Guinness Day – Dark and Light

Right up front, if you want a story about the beer of Guinness, go elsewhere.  This is a biblical style survey of a LOT of the Guinness family from the first Arthur all the way to Guinness being family free under Diageo. You learn very little of St. James Gate.

This is also not a quick or fun read.  This is slow and in tiny print with a cavalcade of names being thrown at you.  There are helpful family trees sprinkled throughout the book but even with those guideposts, it is hard to keep track especially when titles started getting added and Edwards become Lords of this or that.
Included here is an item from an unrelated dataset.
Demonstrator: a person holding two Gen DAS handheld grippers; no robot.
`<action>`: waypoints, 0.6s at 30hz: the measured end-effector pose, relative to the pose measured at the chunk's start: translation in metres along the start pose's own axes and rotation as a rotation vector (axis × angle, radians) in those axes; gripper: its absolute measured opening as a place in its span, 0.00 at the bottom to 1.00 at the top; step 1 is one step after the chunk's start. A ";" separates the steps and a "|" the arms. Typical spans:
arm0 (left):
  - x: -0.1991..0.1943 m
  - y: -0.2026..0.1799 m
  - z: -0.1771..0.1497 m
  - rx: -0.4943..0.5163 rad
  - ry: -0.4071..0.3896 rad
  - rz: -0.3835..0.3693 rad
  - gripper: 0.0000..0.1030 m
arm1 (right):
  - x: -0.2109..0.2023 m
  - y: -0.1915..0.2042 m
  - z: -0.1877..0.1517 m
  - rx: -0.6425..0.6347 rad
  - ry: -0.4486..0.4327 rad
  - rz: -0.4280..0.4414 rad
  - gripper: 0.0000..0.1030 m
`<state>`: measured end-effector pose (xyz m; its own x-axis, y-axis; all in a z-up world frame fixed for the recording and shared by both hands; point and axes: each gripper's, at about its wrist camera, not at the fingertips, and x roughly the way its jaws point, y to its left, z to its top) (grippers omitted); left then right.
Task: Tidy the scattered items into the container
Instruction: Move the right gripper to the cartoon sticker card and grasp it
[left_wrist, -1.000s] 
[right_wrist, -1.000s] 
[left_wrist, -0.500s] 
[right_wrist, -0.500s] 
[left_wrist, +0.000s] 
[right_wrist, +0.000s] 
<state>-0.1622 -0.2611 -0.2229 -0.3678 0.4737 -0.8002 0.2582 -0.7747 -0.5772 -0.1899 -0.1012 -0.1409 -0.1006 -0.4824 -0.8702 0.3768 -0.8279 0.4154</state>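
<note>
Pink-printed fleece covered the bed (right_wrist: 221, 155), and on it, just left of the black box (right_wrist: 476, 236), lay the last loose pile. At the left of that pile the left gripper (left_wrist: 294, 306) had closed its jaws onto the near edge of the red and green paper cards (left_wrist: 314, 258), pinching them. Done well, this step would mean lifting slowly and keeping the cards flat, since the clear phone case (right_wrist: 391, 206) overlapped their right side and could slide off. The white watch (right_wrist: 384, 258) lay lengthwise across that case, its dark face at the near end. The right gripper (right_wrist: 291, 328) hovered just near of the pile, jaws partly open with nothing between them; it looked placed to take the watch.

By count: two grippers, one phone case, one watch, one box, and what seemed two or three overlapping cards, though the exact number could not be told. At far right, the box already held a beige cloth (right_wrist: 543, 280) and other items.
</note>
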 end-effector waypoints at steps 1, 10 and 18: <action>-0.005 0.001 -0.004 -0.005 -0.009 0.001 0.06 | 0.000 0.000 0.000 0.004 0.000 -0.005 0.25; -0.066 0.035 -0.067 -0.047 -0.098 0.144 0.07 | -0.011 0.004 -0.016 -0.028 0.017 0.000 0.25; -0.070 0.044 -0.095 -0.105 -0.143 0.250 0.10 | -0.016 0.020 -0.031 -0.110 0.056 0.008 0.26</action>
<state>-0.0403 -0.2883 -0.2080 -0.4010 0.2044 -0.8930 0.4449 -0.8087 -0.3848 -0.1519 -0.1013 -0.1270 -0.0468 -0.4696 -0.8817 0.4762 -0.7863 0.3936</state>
A third thing that made this hard was the money being spent.  Every Guinness it seemed had more than enough money to buy house after estate after castle.  Maybe in 2023, I am too aware of the 1% lording over the rest of us that reading about it happening back then just left me a little bitter.

Those three issues aside, Wilson introduces us to so many people who are worthy of books just about them.  Granted some of these Guinnesses would need to be looked at with a very critical eye but interesting politicians, sailors, bankers and writers nonetheless.  And the financial kerfuffle of the Guinness purchase of DCL Distillers is more than likely already a book about how not to run a merger and / or acquisition.

But if you have a Guinness in the fringe and a hankering for Irish history through the prism of one extended family, you will find some interesting stories.